Task prompt
Find the lines below that contain the string "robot". Copy each one.

(Extracted records)

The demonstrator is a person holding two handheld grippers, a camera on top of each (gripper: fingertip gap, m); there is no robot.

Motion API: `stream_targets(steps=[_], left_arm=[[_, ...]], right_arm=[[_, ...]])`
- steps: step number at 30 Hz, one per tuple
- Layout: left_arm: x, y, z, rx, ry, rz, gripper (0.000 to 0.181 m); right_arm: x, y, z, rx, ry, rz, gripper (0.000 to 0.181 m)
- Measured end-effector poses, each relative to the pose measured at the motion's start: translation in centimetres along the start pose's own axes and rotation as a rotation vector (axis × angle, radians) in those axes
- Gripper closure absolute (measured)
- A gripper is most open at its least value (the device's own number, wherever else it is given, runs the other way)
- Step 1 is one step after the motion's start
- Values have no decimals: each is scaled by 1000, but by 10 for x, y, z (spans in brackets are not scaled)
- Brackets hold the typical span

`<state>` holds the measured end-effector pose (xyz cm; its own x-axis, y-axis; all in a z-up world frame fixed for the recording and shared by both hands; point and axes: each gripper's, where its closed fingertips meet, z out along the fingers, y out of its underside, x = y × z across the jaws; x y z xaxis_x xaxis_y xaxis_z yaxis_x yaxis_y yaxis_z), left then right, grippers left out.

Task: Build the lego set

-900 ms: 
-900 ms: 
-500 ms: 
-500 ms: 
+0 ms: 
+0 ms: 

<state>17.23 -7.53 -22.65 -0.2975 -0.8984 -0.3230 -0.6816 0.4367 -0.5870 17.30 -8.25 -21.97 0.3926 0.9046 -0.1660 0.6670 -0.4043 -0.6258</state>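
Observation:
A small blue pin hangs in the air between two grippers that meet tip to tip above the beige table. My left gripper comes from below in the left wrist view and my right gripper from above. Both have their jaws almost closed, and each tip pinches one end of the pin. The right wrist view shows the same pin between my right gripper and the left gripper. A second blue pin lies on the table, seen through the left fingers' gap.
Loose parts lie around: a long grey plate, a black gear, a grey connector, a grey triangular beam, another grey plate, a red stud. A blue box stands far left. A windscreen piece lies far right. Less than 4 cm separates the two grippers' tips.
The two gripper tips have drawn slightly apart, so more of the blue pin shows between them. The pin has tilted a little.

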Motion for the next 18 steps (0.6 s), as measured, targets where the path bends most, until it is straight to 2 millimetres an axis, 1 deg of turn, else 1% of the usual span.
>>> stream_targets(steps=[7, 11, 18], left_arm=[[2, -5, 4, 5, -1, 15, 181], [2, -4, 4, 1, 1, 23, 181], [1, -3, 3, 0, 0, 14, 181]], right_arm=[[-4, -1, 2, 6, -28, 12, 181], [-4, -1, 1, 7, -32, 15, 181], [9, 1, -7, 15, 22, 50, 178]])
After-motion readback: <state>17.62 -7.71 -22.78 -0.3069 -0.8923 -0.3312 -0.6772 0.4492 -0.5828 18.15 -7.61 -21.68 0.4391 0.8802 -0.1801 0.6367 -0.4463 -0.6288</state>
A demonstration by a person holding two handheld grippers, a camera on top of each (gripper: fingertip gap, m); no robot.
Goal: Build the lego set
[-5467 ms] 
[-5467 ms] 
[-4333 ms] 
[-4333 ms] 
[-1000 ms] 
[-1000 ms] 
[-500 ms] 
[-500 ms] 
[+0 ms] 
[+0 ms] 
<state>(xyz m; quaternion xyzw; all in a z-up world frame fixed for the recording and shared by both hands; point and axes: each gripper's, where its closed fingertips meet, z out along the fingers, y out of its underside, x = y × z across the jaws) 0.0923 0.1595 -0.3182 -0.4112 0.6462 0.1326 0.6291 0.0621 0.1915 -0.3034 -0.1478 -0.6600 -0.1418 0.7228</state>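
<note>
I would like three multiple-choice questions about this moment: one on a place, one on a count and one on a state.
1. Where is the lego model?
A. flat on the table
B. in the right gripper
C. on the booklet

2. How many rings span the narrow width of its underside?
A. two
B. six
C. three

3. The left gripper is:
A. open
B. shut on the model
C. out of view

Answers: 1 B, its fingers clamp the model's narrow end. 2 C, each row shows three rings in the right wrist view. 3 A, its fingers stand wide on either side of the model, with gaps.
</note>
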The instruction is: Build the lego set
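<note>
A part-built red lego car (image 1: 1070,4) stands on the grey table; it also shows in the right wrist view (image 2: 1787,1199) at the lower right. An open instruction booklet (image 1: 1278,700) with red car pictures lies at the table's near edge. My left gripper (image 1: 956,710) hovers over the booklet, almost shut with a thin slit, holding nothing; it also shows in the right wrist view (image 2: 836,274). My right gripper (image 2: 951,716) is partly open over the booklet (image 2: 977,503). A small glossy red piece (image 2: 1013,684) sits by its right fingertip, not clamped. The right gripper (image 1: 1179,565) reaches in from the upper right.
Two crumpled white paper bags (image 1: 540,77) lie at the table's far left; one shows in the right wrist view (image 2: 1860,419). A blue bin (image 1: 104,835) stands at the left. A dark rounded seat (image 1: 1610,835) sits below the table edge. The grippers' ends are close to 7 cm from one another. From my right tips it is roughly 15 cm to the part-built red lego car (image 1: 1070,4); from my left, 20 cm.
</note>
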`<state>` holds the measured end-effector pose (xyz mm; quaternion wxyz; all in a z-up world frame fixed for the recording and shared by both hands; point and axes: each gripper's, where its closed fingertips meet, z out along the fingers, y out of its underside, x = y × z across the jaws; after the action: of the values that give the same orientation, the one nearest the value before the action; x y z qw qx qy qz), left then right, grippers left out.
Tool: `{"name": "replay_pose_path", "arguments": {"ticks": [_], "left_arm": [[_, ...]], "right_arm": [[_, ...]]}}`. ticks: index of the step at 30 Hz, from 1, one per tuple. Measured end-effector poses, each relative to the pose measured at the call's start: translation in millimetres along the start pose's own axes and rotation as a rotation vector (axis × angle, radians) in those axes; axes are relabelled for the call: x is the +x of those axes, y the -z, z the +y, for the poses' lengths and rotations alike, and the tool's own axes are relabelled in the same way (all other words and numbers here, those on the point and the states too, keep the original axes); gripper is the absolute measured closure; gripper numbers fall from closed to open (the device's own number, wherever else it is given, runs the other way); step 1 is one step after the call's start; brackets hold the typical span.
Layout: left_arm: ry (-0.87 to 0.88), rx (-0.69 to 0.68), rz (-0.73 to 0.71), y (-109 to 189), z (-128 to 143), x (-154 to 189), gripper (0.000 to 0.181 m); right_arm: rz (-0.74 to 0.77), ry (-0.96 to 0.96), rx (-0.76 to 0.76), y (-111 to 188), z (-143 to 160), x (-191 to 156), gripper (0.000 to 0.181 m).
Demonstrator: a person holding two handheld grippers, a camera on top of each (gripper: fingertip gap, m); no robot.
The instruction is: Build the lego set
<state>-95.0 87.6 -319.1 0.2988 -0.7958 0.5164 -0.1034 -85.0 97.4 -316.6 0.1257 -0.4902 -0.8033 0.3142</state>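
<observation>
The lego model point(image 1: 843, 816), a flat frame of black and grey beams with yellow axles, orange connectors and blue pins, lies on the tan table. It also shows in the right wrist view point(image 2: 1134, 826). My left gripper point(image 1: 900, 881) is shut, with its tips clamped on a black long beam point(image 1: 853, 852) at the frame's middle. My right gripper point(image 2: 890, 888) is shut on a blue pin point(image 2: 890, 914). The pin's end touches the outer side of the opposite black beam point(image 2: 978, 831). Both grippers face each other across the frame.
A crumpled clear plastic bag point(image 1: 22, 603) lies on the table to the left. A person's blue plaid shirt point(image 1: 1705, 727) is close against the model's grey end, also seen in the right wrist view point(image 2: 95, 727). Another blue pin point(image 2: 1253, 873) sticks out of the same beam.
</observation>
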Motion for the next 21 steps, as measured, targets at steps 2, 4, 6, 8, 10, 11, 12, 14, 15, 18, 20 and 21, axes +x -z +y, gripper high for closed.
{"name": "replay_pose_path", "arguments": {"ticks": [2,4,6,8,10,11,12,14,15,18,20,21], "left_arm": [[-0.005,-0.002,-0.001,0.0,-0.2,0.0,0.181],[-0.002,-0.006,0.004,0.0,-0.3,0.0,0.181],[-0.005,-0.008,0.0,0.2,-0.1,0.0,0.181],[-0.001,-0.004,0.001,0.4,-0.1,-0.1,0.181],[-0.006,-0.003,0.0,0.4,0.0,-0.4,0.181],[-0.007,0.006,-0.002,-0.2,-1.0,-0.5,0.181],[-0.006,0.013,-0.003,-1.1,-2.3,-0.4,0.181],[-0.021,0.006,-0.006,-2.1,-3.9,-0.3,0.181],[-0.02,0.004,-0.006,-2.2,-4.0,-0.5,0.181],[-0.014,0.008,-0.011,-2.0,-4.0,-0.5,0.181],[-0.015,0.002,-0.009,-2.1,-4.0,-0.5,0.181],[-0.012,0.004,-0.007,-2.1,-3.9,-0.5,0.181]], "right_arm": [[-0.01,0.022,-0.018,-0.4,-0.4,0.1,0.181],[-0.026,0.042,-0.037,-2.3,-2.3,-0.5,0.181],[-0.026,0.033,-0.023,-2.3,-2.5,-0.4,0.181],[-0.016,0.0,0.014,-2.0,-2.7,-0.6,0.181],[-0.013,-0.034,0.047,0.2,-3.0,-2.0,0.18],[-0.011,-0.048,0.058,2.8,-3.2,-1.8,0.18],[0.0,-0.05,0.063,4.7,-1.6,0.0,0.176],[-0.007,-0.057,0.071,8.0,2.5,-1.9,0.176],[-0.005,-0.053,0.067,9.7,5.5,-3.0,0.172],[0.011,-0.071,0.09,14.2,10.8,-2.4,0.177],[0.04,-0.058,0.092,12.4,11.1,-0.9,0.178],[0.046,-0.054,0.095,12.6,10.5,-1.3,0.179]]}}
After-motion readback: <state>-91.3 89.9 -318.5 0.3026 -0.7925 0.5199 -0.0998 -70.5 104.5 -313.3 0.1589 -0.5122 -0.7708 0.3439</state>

Written answer
The demonstrator is a person holding two handheld grippers, a camera on top of each (gripper: fingertip gap, m); there is no robot.
A demonstration by a person holding two handheld grippers, a camera on top of each (gripper: fingertip gap, m); no robot.
Demonstrator: a person holding two handheld grippers, a camera on top of each (gripper: fingertip gap, m); no robot.

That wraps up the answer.